List of Famous people who died at 79
Wolfgang Bötsch
Wolfgang Bötsch was a German politician, representative of the Christian Social Union of Bavaria. Between 1974 and 1976 he represented the Landtag of Bavaria. From 1976 to 2005 he was a member of the Bundestag, and between 1993 and 1997 he was the last Minister of Post and Telecommunications. Bötsch died on 14 October 2017 at the age of 79.
Emilio Botín
Emilio Botín-Sanz de Sautuola García de los Ríos, iure uxoris Marquess of O'Shea was a Spanish banker. He was the executive chairman of Spain's Grupo Santander. In 1993 his bank absorbed Banco Español de Crédito (Banesto), and in 1999 it merged with Banco Central Hispano creating Banco Santander Central Hispano (BSCH), which became Spain's largest bank, of which he was co-president with Central Hispano's José María Amusategui, until Amusategui retired in 2002. In 2004, BSCH acquired the British bank Abbey National, making BSCH the second largest bank in Europe by market capitalisation. He was known for his obsession with growth and performance as well as regularly visiting branches.
Alan McNicoll
Vice Admiral Sir Alan Wedel Ramsay McNicoll, was a senior officer in the Royal Australian Navy (RAN) and a diplomat. Born in Melbourne, he entered the Royal Australian Naval College at the age of thirteen and graduated in 1926. Following training and staff appointments in Australia and the United Kingdom, he was attached to the Royal Navy at the outbreak of the Second World War.
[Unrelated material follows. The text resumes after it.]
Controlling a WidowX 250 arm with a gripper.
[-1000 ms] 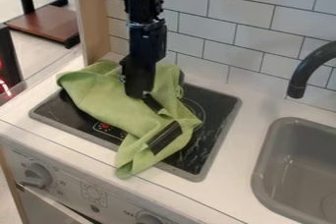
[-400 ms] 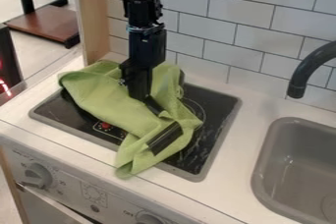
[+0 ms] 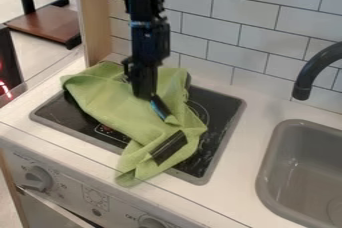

As torpedo officer of the 1st Submarine Flotilla in the Mediterranean theatre, McNicoll was decorated with the George Medal in 1941 for disarming enemy ordnance. He served aboard HMS King George V from 1942, sailing in support of several Arctic convoys and taking part in the Allied invasion of Sicily. McNicoll was posted for staff duties with the Admiralty from September 1943 and was involved in the planning of the Normandy landings. He returned to Australia in October 1944.
Werner Lambersy
Werner Lambersy was a Belgian poet.
Olga Orozco
Olga Orozco was an Argentine poet. She was a recipient of the FIL Award.
Cid Corman
Cid (Sidney) Corman was an American poet, translator and editor, most notably of Origin, who was a key figure in the history of American poetry in the second half of the 20th century.
Cosmé McMoon
Cosmé McMunn, who used the name Cosmé McMoon, was an Irish-Mexican-American pianist and composer, best known as the accompanist to notably tone-deaf soprano Florence Foster Jenkins.
John Jay O'Connor
John Jay O'Connor III was an American lawyer and the husband of United States Supreme Court Associate Justice Sandra Day O'Connor, the first woman to serve on the court. O'Connor, a prominent lawyer in Arizona, suffered from Alzheimer's disease during his later life. His illness played a significant role in Sandra Day O'Connor's decision in 2005 to retire from the Supreme Court.
Camila Henríquez Ureña
Camila Henríquez Ureña, was a writer, essayist, educator and literary critic from the Dominican Republic who became a naturalized Cuban citizen. She descended from a family of writers, thinkers and educators; both her parents, Francisco Henríquez y Carvajal and Salomé Ureña, as well as her brothers Pedro and Max, were literary luminaries. Her essays have been published in Instrucción Pública, Ultra, Archipiélago, Casa de las Américas, La Gaceta de Cuba, Revista de la Biblioteca Nacional, Revista de la Universidad de La Habana, and Revista Lyceum. A feminist and a humanist, she lectured during much of her career, advocating intellectual study for women.
Milford Graves
Milford Graves was an American jazz drummer, percussionist, Professor Emeritus of Music, researcher/inventor, visual artist/sculptor, gardener/herbalist, and martial artist. Graves is noteworthy for his early avant-garde contributions in the 1960s with Paul Bley, Albert Ayler, and the New York Art Quartet, and is considered to be a free jazz pioneer, liberating percussion from its timekeeping role. The composer and saxophonist John Zorn referred to Graves as "basically a 20th-century shaman."